AIM OF THE TASK: A full, word-for-word copy of the listing below is needed; leave the images out of it.

==================================================

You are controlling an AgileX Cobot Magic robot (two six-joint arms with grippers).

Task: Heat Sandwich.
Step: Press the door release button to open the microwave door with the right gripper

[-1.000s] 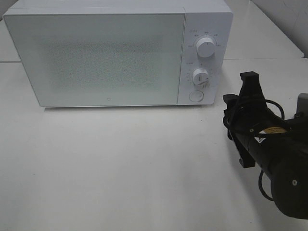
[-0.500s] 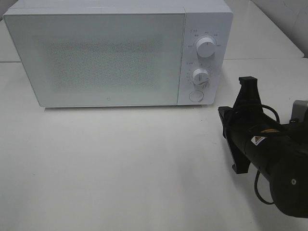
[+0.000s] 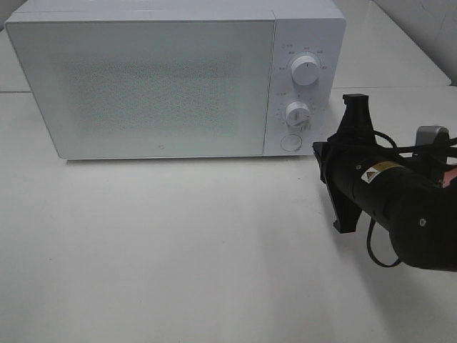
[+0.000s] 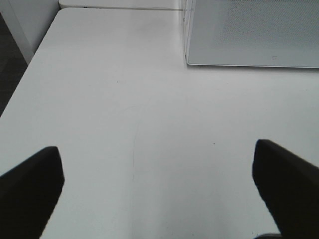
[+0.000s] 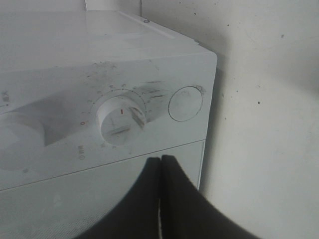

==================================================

OUTPUT FOR THIS TASK:
You are controlling an AgileX Cobot Magic robot (two six-joint arms with grippers).

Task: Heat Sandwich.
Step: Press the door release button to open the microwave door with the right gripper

[-1.000s] 
[-0.500s] 
[+0.000s] 
[+0.000s] 
[+0.000s] 

As written, the answer is complete.